--- START ---
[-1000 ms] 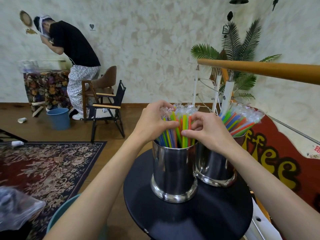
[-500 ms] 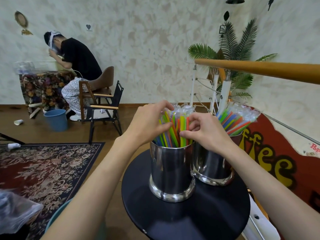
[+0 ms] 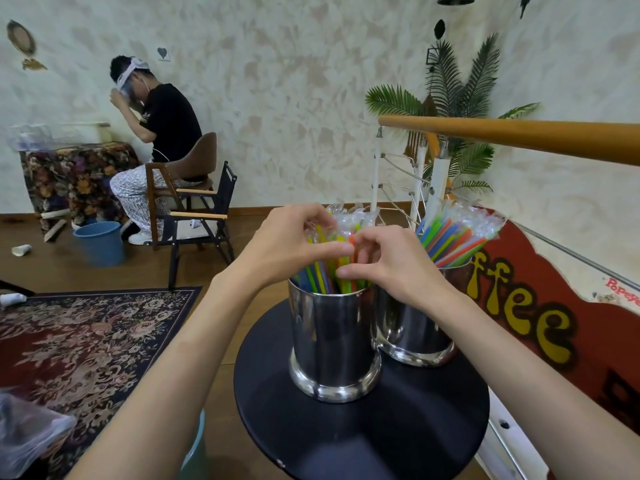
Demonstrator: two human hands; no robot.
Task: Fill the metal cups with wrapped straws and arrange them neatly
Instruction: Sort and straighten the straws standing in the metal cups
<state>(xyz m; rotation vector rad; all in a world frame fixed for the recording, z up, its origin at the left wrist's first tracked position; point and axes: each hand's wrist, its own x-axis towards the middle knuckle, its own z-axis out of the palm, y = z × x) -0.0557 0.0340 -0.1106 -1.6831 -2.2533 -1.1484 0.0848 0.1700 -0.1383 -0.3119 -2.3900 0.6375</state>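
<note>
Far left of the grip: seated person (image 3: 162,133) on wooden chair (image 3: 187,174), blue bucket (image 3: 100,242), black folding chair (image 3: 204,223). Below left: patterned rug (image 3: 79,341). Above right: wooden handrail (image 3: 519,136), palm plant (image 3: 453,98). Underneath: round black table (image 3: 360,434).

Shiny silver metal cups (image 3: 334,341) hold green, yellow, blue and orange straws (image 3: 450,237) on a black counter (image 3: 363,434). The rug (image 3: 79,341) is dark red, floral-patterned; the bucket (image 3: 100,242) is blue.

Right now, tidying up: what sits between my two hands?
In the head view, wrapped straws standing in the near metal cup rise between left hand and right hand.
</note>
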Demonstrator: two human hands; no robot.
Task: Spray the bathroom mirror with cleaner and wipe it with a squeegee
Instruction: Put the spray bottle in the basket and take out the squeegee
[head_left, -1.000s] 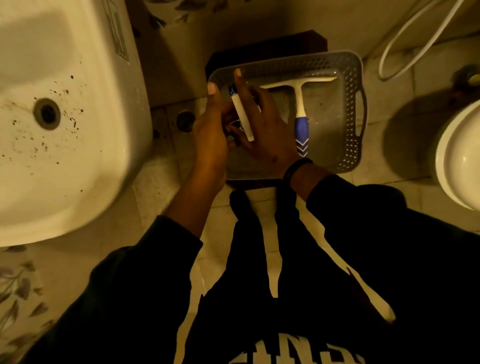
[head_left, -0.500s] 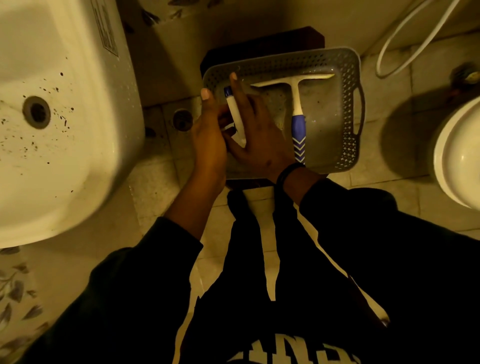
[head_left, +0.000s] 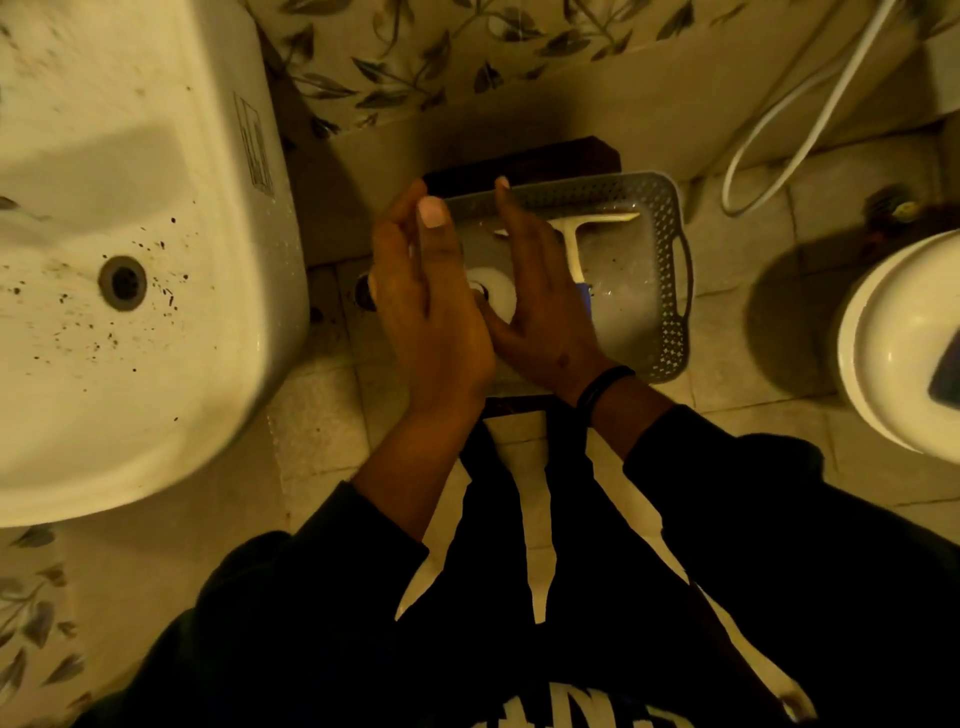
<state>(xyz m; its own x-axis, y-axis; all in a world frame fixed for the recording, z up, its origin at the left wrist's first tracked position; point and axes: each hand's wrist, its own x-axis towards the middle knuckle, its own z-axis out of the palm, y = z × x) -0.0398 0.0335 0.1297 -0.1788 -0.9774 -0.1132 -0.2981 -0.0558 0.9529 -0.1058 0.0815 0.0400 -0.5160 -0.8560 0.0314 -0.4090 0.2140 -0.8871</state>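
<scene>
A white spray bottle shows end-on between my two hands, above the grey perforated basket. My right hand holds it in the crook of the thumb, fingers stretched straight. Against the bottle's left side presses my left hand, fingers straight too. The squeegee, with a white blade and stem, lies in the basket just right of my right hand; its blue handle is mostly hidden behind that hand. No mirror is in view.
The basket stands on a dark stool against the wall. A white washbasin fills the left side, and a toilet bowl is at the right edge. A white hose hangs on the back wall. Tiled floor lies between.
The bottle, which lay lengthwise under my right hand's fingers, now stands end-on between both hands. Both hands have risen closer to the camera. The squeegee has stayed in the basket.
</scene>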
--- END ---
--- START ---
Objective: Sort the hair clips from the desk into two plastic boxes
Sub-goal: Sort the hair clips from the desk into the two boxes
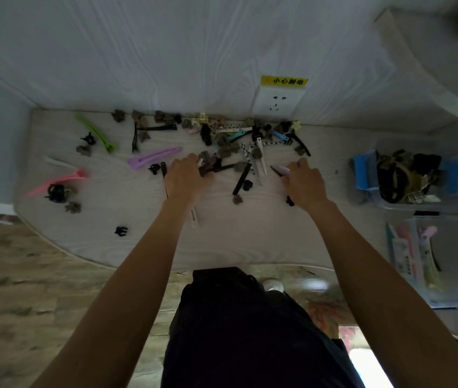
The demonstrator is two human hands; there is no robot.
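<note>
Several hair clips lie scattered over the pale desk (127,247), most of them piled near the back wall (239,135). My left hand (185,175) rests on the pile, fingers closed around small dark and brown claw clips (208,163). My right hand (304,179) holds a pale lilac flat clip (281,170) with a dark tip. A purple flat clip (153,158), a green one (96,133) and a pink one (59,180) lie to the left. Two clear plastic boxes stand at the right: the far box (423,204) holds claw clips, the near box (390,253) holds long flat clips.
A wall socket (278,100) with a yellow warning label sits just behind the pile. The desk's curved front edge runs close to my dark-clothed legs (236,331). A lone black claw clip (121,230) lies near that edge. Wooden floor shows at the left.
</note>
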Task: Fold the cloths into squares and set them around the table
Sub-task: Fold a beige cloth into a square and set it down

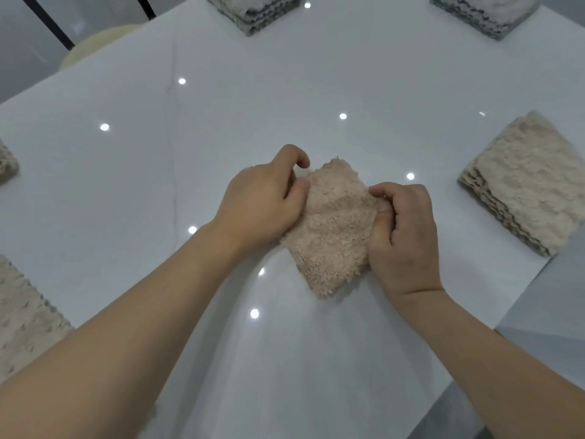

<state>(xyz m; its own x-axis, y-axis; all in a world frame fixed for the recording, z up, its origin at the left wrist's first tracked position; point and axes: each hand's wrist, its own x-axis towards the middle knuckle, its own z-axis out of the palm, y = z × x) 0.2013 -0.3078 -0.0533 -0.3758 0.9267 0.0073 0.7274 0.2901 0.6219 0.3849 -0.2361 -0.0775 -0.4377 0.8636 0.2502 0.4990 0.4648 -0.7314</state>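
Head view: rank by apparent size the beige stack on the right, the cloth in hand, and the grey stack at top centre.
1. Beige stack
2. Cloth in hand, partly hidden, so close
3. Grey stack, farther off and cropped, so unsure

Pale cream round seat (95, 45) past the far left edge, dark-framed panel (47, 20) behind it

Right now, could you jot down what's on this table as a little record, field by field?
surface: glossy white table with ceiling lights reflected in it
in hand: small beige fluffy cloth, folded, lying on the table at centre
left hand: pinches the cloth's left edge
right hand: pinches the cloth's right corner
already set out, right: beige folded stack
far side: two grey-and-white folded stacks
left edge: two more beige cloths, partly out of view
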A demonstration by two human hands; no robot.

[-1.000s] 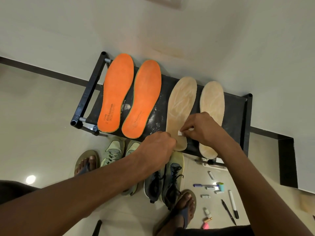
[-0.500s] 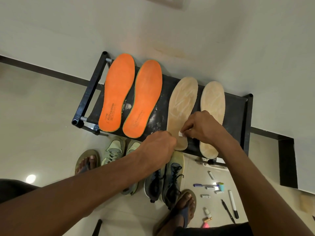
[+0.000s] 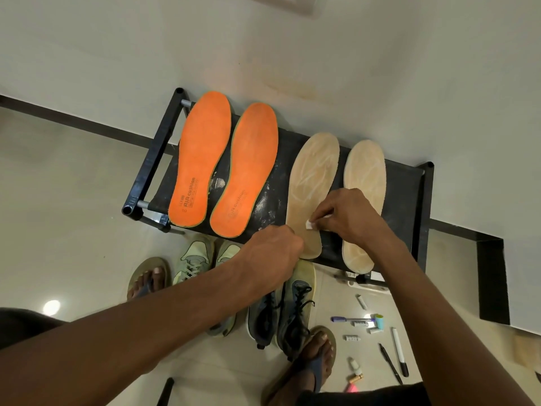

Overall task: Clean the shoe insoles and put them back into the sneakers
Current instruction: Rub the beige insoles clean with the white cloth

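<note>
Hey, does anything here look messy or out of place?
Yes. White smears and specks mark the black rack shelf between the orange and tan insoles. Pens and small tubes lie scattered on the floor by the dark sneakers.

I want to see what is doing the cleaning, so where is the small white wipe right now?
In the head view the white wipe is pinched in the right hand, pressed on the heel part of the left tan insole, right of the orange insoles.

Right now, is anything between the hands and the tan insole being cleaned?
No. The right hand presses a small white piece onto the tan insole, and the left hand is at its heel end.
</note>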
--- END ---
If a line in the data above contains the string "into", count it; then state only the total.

5